PROBLEM >> Of all the entries below, only the lines from the one with "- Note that" up to and including the one with "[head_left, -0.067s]" are to be duplicated exactly.

DATASET RECORDS >>
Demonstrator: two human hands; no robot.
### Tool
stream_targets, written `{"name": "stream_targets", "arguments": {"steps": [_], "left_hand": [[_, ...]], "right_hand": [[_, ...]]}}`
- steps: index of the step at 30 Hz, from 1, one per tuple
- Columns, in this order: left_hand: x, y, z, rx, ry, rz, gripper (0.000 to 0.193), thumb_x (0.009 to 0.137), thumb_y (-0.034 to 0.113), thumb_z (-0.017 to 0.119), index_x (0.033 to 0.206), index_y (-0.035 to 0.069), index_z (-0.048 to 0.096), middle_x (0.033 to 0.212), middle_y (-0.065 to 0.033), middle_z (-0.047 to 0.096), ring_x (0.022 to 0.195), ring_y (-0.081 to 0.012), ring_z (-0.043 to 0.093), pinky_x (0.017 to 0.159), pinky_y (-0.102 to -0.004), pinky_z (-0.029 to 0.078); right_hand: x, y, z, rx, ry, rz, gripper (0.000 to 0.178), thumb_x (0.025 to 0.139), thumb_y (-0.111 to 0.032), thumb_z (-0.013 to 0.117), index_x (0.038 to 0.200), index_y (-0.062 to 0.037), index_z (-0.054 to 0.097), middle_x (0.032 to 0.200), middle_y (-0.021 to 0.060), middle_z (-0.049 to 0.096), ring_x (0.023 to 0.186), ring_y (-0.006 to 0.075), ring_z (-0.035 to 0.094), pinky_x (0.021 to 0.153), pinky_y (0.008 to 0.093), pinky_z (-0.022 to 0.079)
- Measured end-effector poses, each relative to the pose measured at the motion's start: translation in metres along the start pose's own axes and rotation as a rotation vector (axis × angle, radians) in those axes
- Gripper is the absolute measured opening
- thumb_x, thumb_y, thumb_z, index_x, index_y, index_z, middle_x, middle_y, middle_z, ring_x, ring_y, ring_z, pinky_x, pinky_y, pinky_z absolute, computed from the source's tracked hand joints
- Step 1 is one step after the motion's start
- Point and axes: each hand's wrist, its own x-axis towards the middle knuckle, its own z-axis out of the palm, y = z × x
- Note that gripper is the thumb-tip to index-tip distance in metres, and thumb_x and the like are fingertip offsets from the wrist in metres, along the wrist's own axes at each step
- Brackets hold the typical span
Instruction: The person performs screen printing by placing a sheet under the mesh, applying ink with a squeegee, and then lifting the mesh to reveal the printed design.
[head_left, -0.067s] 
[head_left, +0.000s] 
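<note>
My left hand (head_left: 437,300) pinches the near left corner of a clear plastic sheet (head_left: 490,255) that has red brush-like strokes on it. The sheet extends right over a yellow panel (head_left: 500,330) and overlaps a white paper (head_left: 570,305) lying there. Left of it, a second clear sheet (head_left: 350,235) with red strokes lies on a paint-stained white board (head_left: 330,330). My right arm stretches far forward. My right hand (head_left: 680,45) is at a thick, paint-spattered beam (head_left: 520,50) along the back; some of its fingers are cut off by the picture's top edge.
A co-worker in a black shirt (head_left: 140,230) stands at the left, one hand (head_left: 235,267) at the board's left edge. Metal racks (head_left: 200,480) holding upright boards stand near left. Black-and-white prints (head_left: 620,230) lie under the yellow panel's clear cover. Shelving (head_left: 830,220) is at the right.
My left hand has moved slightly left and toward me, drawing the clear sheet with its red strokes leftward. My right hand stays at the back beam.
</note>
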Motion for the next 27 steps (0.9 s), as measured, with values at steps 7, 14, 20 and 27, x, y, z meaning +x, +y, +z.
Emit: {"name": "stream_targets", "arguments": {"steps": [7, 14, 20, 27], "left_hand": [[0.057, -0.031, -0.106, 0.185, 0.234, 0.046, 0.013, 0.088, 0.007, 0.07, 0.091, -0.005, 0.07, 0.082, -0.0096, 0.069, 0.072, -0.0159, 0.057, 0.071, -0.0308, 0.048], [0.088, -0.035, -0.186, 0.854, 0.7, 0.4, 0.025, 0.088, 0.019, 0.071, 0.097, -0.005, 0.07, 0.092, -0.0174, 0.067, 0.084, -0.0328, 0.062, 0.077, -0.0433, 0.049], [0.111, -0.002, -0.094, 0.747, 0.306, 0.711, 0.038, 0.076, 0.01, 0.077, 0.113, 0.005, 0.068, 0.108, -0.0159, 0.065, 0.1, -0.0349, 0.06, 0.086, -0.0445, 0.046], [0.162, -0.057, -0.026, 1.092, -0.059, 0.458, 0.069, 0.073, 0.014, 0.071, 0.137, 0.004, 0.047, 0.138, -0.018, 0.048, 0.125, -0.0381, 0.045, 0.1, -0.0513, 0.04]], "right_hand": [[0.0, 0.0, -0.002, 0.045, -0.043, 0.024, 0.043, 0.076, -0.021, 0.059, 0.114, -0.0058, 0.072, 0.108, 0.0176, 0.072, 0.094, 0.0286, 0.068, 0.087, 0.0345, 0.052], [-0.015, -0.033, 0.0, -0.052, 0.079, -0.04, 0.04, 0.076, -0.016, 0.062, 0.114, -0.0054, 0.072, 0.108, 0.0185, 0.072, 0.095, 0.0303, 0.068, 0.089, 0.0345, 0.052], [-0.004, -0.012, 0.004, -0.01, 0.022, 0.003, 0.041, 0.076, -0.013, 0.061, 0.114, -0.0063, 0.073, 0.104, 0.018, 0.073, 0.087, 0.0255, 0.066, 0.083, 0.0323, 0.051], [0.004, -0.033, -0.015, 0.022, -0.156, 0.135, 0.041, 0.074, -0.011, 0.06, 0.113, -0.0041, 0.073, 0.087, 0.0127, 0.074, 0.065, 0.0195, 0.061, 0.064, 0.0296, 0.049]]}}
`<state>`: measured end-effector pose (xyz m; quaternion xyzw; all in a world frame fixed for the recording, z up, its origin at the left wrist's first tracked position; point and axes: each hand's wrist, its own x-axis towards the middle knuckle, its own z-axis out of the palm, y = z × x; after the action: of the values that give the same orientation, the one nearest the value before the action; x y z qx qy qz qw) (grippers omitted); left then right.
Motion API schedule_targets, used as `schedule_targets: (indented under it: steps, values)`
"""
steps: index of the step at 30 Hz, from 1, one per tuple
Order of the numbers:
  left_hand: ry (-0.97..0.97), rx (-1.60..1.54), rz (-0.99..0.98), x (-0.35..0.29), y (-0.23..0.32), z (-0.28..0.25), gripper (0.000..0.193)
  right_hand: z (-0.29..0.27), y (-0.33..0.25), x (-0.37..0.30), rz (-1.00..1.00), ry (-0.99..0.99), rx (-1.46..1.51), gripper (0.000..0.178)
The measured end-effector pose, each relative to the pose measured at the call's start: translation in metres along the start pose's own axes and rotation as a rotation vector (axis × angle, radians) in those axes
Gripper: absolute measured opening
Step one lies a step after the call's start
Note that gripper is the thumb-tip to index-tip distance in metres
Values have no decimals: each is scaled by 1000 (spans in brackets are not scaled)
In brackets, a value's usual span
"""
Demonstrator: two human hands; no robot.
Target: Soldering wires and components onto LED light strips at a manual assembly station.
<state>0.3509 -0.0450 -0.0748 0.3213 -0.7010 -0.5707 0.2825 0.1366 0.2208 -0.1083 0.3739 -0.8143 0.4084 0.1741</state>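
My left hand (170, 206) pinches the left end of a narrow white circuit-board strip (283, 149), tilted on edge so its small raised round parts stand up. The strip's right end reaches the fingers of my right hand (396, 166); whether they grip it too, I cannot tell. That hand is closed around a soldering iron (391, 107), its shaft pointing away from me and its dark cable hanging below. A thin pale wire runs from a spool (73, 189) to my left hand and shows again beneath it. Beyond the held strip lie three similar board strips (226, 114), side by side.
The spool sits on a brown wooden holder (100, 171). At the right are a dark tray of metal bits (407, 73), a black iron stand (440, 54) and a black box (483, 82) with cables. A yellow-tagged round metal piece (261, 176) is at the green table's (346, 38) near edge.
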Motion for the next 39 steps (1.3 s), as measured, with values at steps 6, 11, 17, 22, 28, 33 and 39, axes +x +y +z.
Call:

ANSWER SECTION >>
- Note that gripper is the thumb-tip to index-tip distance in metres, and thumb_x and the like are fingertip offsets from the wrist in metres, along the wrist's own axes at each step
- Brackets hold the typical span
Instruction: The person performs screen printing by placing a sheet under the mesh, applying ink with a squeegee, and then lifting the mesh to reveal the printed design.
[head_left, -0.067s] 

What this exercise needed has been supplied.